:: AIM OF THE EXERCISE ::
Only a number is expected here: the count of lines in the data that contain "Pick".

------ DATASET EXTRACT

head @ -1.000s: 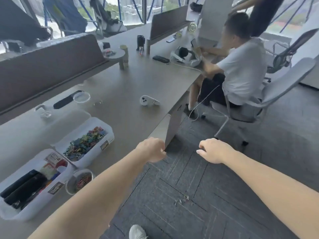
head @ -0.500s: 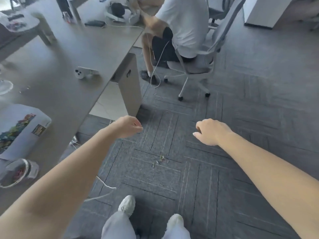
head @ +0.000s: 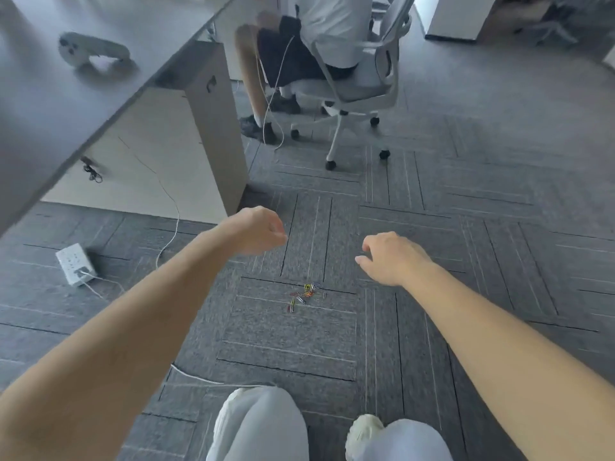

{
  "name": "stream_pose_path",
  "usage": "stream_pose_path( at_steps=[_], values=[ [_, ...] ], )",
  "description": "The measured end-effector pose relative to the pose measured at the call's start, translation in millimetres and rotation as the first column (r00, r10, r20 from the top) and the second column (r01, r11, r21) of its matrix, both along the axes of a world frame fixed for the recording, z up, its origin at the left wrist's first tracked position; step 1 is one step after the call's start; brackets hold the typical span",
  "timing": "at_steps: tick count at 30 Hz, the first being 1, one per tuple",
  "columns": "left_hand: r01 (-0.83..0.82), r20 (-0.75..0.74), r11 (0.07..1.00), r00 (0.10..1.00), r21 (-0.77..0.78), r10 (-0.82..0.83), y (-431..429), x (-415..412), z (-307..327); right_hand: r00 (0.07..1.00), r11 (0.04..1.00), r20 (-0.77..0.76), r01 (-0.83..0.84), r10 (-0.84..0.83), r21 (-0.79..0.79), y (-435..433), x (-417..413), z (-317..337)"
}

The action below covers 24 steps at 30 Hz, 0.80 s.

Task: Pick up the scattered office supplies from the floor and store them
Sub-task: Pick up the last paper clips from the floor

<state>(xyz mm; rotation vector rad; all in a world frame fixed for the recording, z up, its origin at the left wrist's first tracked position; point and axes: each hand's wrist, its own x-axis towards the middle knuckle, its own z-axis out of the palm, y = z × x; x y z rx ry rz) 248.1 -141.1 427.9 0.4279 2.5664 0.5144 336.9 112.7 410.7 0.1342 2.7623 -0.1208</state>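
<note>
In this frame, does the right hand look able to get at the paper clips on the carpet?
Probably yes. The right hand looks empty, and only bare carpet lies between it and the paper clips; the left hand is off to the side.

I see a white controller [head: 95, 51] lying on the grey desk [head: 50, 104], back from its edge. On the carpet [head: 499, 161] below that edge sits a white power strip [head: 76, 264]. Beyond the desk's corner, a person [head: 332, 24] sits in a white office chair [head: 362, 84].
</note>
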Motion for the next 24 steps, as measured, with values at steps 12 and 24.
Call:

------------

:: SOLUTION TO THE PROBLEM ::
2